#### GIVEN INFORMATION

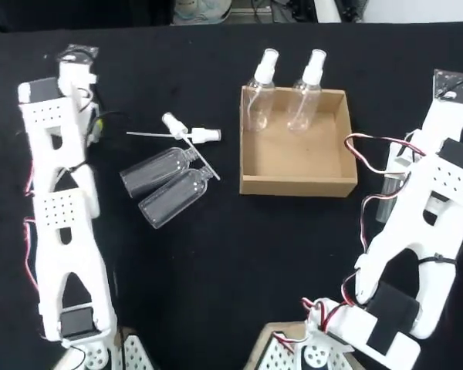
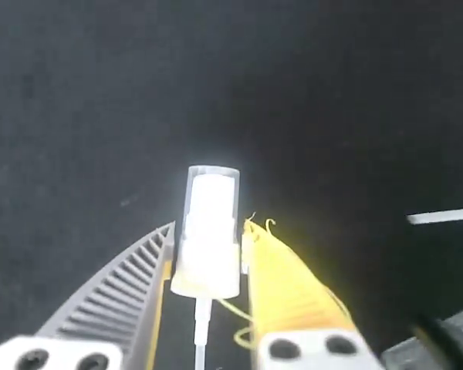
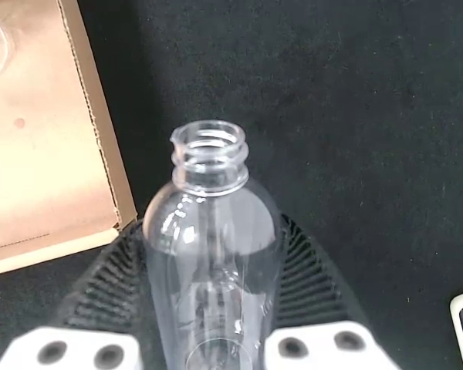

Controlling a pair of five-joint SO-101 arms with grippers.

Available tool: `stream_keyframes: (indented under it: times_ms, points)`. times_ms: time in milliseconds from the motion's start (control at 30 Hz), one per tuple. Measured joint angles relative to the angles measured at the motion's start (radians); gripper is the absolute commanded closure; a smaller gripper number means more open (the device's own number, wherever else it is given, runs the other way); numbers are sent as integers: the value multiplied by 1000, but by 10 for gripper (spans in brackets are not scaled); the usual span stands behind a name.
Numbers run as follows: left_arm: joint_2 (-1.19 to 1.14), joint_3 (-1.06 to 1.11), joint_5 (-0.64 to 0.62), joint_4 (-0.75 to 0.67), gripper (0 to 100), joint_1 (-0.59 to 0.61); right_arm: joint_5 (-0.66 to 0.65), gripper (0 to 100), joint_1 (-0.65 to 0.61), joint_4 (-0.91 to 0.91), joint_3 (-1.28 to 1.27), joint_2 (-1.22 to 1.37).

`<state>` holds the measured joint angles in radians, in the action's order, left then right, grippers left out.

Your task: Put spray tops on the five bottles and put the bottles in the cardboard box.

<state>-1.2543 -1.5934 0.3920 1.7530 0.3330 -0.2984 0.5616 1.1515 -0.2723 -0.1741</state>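
Note:
My left gripper (image 2: 208,231) is shut on a white spray top (image 2: 212,208), held over the black table at the far left (image 1: 95,123). My right gripper (image 3: 212,225) is shut on a clear bottle (image 3: 212,231) with an open neck, just right of the cardboard box (image 1: 297,181). That bottle (image 1: 387,194) shows partly under the right arm. Two capped bottles (image 1: 260,96) (image 1: 306,96) stand at the box's back wall. Two uncapped bottles (image 1: 158,171) (image 1: 177,197) lie side by side left of the box, with two loose spray tops (image 1: 174,124) (image 1: 206,135) beside their necks.
The box's corner (image 3: 100,154) lies close beside the held bottle. A thin white dip tube (image 2: 444,216) lies on the cloth near the left gripper. Both arm bases stand at the table's front edge. Open black cloth stretches in front of the box.

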Motion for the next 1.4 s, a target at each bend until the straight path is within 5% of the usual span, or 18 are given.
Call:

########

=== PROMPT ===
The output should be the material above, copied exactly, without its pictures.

=== OUTPUT OF THE EXERCISE ===
Controlling a pair of five-joint SO-101 arms with grippers.

Available tool: `stream_keyframes: (indented under it: times_ms, points)`. times_ms: time in milliseconds from the motion's start (control at 30 Hz), one per tuple. Measured joint angles relative to the angles measured at the motion's start (radians); gripper is the absolute commanded closure; a smaller gripper number means more open (the device's own number, wherever else it is given, runs the other way); numbers are sent as integers: the value multiplied by 1000, but by 10 for gripper (spans in brackets are not scaled); the usual span stands behind a name.
Numbers run as follows: left_arm: joint_2 (-1.19 to 1.14), joint_3 (-1.06 to 1.11), joint_5 (-0.64 to 0.62), joint_4 (-0.75 to 0.67), gripper (0 to 100), joint_1 (-0.59 to 0.61); right_arm: joint_5 (-0.66 to 0.65), gripper (0 to 100), joint_1 (-0.65 to 0.61), joint_4 (-0.91 to 0.91), joint_3 (-1.28 to 1.27), joint_2 (-1.22 to 1.37).

`<state>` holds the measured joint angles in radians, in the action's order, left then right, grippers left out.

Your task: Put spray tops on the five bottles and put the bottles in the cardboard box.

<state>-1.2543 -1.5934 0.3920 1.7530 0.3330 -0.2984 0.5616 1.1515 -0.2723 -0.1741</state>
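Note:
My left gripper (image 2: 208,231) is shut on a white spray top (image 2: 212,208), held over the black table at the far left (image 1: 95,123). My right gripper (image 3: 212,225) is shut on a clear bottle (image 3: 212,231) with an open neck, just right of the cardboard box (image 1: 297,181). That bottle (image 1: 387,194) shows partly under the right arm. Two capped bottles (image 1: 260,96) (image 1: 306,96) stand at the box's back wall. Two uncapped bottles (image 1: 158,171) (image 1: 177,197) lie side by side left of the box, with two loose spray tops (image 1: 174,124) (image 1: 206,135) beside their necks.
The box's corner (image 3: 100,154) lies close beside the held bottle. A thin white dip tube (image 2: 444,216) lies on the cloth near the left gripper. Both arm bases stand at the table's front edge. Open black cloth stretches in front of the box.
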
Motion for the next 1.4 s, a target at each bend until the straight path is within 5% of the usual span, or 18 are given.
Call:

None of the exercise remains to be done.